Mini Teaser: Covenants without the sword are but words. You can do anything with bayonets but sit upon them. And both truths must be heeded.
It is difficult both to be good and to be powerful. This seems to be the common view among statesmen, sages, poets and thinkers. A core thesis among thinkers of the realist persuasion has been that in foreign affairs, being good may in the end be bad for the people you serve, and that moral ends may best be served by thinking in terms of power and how it should be preserved, instead of aiming to do directly what seems morally good. This lesson is repeated in the works of Machiavelli, Morgenthau, Kissinger and many others. Realism is about power, and though barren and inadequate as a description of the way international society functions, it is at least consistent. Likewise, liberal internationalism, though its proponents have sometimes mistaken aspiration for reality, is also consistent. But the attempt to combine the two, as Charles Krauthammer did in these pages ("In Defense of Democratic Realism", Fall 2004), presents difficulties in both theory and practice.
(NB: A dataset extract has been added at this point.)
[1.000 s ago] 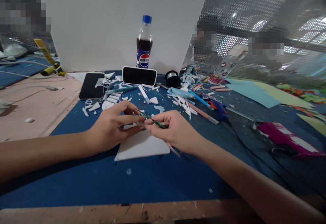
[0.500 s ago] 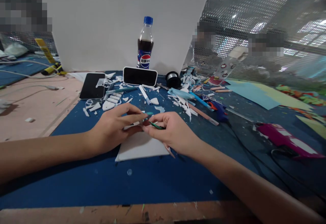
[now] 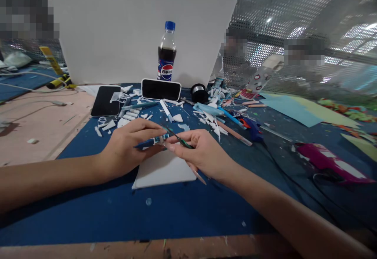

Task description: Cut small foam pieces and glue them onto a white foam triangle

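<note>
A: Left grip (image 3: 125,145), state?

B: Fingers and thumb pinched together on a small blue-and-white piece (image 3: 161,138). Piece sits at the fingertips, between both hands, above a white sheet (image 3: 165,171). Too small to name closer.

A: Right grip (image 3: 203,151)?

B: Clamped on a slim dark-green tool (image 3: 185,144), tip slanting up and away toward the piece. Fingertips reach the piece's near end; touching or just short, cannot tell.

A: Beyond the grips?

B: White-cased phone (image 3: 161,90) propped on its long edge, Pepsi bottle (image 3: 167,56) upright just behind it. Wire spool (image 3: 199,93) to the right of that phone. White-barrelled marker (image 3: 167,111) lies between phone and hands.

A: Left of those?

B: Black-screened phone (image 3: 106,101), lying flat beyond the left grip, a clear scrap over its edge.

A: Right side?

B: White offcuts (image 3: 212,123) just beyond the right grip. Farther right, a blue glue gun (image 3: 255,129), its cord trailing nearer; light-blue paper (image 3: 291,109) past it. All on a blue-covered desk (image 3: 103,219).
</note>
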Available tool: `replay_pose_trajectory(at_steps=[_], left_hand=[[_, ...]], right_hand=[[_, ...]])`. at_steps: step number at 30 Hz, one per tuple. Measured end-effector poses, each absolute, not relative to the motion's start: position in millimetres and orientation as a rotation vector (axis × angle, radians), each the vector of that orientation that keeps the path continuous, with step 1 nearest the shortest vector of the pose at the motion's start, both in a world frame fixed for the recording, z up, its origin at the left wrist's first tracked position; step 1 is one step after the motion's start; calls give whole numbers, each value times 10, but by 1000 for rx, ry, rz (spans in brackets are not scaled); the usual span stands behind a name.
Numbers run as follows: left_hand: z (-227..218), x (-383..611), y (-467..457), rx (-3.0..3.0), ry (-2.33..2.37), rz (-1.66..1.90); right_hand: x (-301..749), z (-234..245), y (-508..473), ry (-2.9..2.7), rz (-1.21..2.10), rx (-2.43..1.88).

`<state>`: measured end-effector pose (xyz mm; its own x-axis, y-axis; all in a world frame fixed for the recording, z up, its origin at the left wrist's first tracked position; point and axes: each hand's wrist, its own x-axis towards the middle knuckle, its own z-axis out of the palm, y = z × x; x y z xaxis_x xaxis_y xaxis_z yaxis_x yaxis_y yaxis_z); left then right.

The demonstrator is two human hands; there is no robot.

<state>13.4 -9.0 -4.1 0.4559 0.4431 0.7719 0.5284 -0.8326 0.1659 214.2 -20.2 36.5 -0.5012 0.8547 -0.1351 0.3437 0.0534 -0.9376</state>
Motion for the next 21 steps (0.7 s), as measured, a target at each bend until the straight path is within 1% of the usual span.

One difficulty with democratic realism is the problem of power in a democratic age. Once, we knew what power looked like. It possessed a big army and a big navy. You exercised power by beating someone else's army and taking their land, their money, their women. Sometimes you took over their territory and ruled it and them. In the last decades, these habits have died out among democracies: In an advanced industrial society, land is more a burden than an asset. We have left behind the static aristocratic society in which wealth appeared to be fixed, so that you could become rich only by robbing others. Today, peace and trade provide a better return than war and looting. From the point of view of wealth creation, war is a double negative. It destroys assets and does so at great expense.
In a democratic age, ruling others is problematic. The notion that all men are equal does not sit comfortably with empire. Nevertheless, the idea of spreading the democratic system of government has great attractions. We need an orderly world, and democracies are in the long run more stable than dictatorships. Besides, like it or not, our democratic values are universal. If all men are equal, then oppression anywhere is offensive; it may not threaten our security, but it threatens our self respect, for we are involved in mankind.
The theory that democracies do not fight each other attracts adherents as different as President Bush and Immanuel Kant. There are also skeptics like Alexander Hamilton, who pointed out that Rome and Athens were no less warlike for being republics. These were imperfect democracies, it is true, but so in one way or another are all democracies. Perhaps the fairest conclusion is that the no-war-between-democracies thesis needs more time to establish itself; up to the present, the sample of modern democracies has been toosmall. But for mature democracies, it does at least seem to have a plausible logic: Most people are cautious about voting for policies that may involve them risking their lives. And the evidence continues to accumulate.
The theory that well-governed societies will not produce terrorists is manifestly not true: Timothy McVeigh, British-born suicide bombers, and the Japanese terror cult Aum Shinrikyo are among the many counter-examples. But in a well-governed country, there will be a better chance of obtaining the support of the majority of the population against the terrorists. Legitimacy is usually one of the keys to success. Accountable police and intelligence services ought in the end to be more efficient. But here also evidence is too thin for much certainty.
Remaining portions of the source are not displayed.